Thursday, December 10, 2020

Photonic quantum supremacy, protein folding, and "computing"

In the last week or two, there have been a couple of big science stories that I think raise some interesting issues about what we consider to be scientific computing.

In one example, Alphafold, a machine learning/AI approach to predicting protein structure, has demonstrated that it is really good at predicting protein structure.  Proteins are polymers made up of sequences of many amino acids, and in biological environments they fold up into complex shapes (with structural motifs like alpha helices and beta sheets) held together by hydrogen bonds. Proteins do an amazing amount of critical things in organisms (like act as enzymes to promote highly specific chemical reactions, or as motor units to move things around, or to pump specific ions and molecules in and out of cells and organelles).  Their ability to function in the wet, complex, constantly fluctuating biological environment is often dependent on minute details in their folded structure.  We only know snapshots of the structures of only some proteins because actually getting the structure requires crystallizing the protein molecules and performing high precision x-ray diffraction measurements on those crystals.  The challenge of understanding how proteins end up in particular functional structures based on their amino acid sequence is called the protein folding problem.  The statistical physics of folding is complex but usefully considered in terms of free energy landscapes.  It is possible to study large numbers of known protein structures and look for covariances (see here), correlations in sequences that show up commonly across many organisms.  Alphafold was trained on something like 100,000 structures and associated data, and is now good enough at predicting structures that it can actually allow people to solve complex x-ray diffraction data that was previously not analyzable, leading to new solved structures.  

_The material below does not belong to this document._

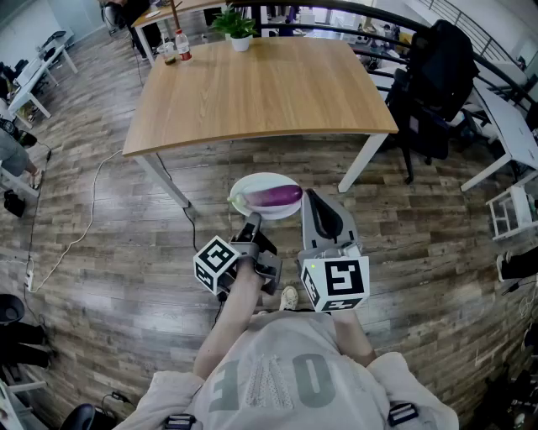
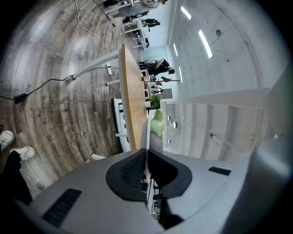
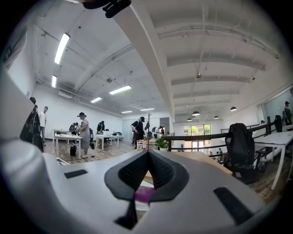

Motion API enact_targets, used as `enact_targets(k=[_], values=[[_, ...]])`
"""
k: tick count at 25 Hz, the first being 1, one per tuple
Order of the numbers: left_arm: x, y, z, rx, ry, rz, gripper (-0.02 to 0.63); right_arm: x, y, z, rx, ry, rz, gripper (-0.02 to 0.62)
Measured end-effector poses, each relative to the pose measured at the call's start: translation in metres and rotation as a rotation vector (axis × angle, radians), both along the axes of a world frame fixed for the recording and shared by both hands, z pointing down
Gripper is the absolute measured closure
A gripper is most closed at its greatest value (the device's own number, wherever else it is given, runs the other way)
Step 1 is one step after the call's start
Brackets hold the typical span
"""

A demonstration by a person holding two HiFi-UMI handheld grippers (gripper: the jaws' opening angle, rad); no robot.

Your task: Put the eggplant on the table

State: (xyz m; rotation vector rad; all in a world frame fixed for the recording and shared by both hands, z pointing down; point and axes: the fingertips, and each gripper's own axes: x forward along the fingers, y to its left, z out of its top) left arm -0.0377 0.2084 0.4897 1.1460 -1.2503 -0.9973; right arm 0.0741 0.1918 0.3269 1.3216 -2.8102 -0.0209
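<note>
The eggplant (image 1: 276, 196) is not on the table (image 1: 261, 84) yet. It lies on a white plate (image 1: 252, 182), with its green end to the left and its purple end to the right. The plate is up in the air over the wood floor (image 1: 126, 252), on the near side of the table and close to the table's near edge.

The left gripper (image 1: 250, 220) holds the plate. Its two fingers are pressed tight on the plate's near rim (in the left gripper view the rim is just a thin white line squeezed between them). In that view the green end of the eggplant shows past the fingertips.

The right gripper (image 1: 311, 198) is to the right of the plate, just beside the purple end of the eggplant. I cannot tell if it touches the eggplant. Its fingers are closed together at the tips, with nothing between them. In the right gripper view a bit of purple eggplant and white plate shows through the gap below the closed tips.

The table is big, with a light wood top and white legs. At its far edge stands a small green plant (image 1: 235, 23) in a white pot. Near the far left corner stands a bottle (image 1: 181, 46) with some red on it. To the right of the table is a chair (image 1: 437, 84) with a black coat over it.
</note>
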Motion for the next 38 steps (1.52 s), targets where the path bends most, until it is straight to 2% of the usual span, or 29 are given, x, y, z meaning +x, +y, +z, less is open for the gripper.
enact_targets(k=[9,18,21,25,38], values=[[-0.002,-0.006,-0.004,0.016,0.015,-0.014,0.587,0.001,-0.006,0.005,-0.008,0.001,-0.003,0.577],[0.002,-0.033,-0.016,0.038,-0.014,-0.036,0.588,0.012,-0.022,0.002,0.008,-0.042,-0.041,0.577],[0.008,-0.043,-0.018,0.045,-0.015,-0.051,0.587,0.022,-0.032,0.007,-0.02,-0.053,-0.048,0.577],[0.01,-0.047,-0.017,0.037,0.022,-0.074,0.586,0.034,-0.041,0.015,-0.066,-0.073,-0.068,0.577],[-0.029,-0.095,-0.029,0.073,0.005,-0.17,0.586,0.028,-0.102,0.036,-0.097,-0.053,-0.078,0.577]])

This is very nice and will be a powerful tool, though like all such news stories one should be wary of the hype.  It does raise questions, and I would like to hear from experts:  Do we actually have greater foundational understanding of protein structure now?  Or have we created an extraordinarily effective interpolational look-up table?  It's useful either way, but the former might have more of an impact on our ability to understand the dynamics of proteins.  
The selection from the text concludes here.